▶ [Activity]: The listing below should be printed exactly, though its pictures must not be.
------ Recorded data ------
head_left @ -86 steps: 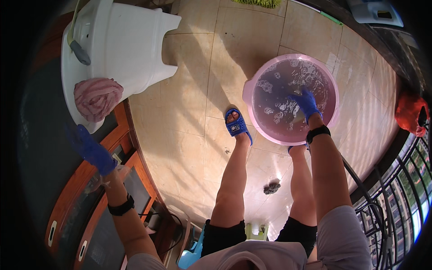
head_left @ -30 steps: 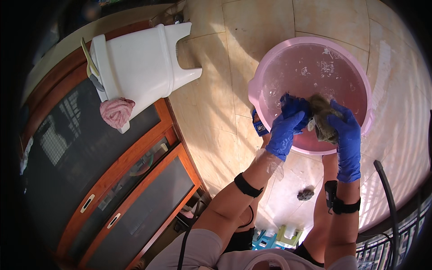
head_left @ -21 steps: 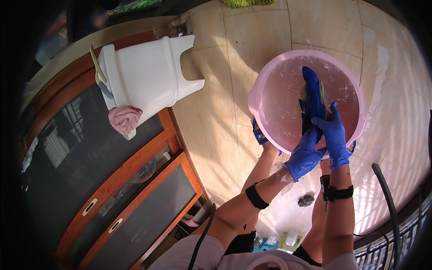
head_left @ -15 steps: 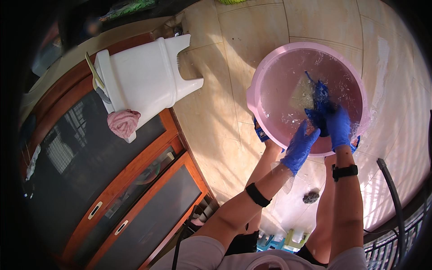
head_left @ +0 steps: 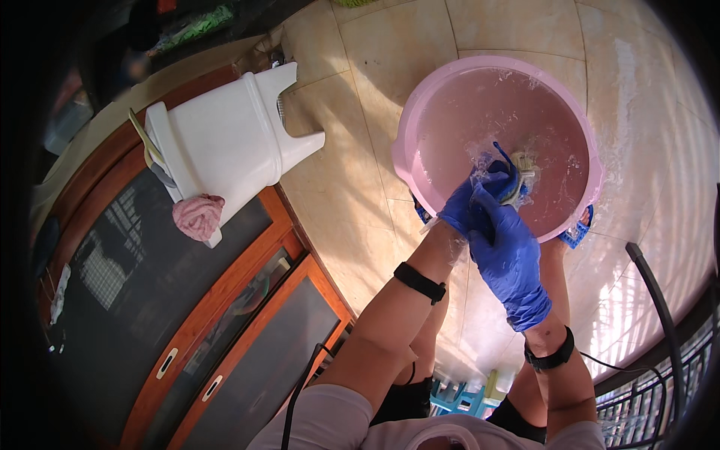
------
▶ [Response box]:
head_left @ -86 steps: 
head_left @ -30 steps: 
head_left @ -21 steps: 
head_left @ -15 steps: 
head_left @ +0 steps: 

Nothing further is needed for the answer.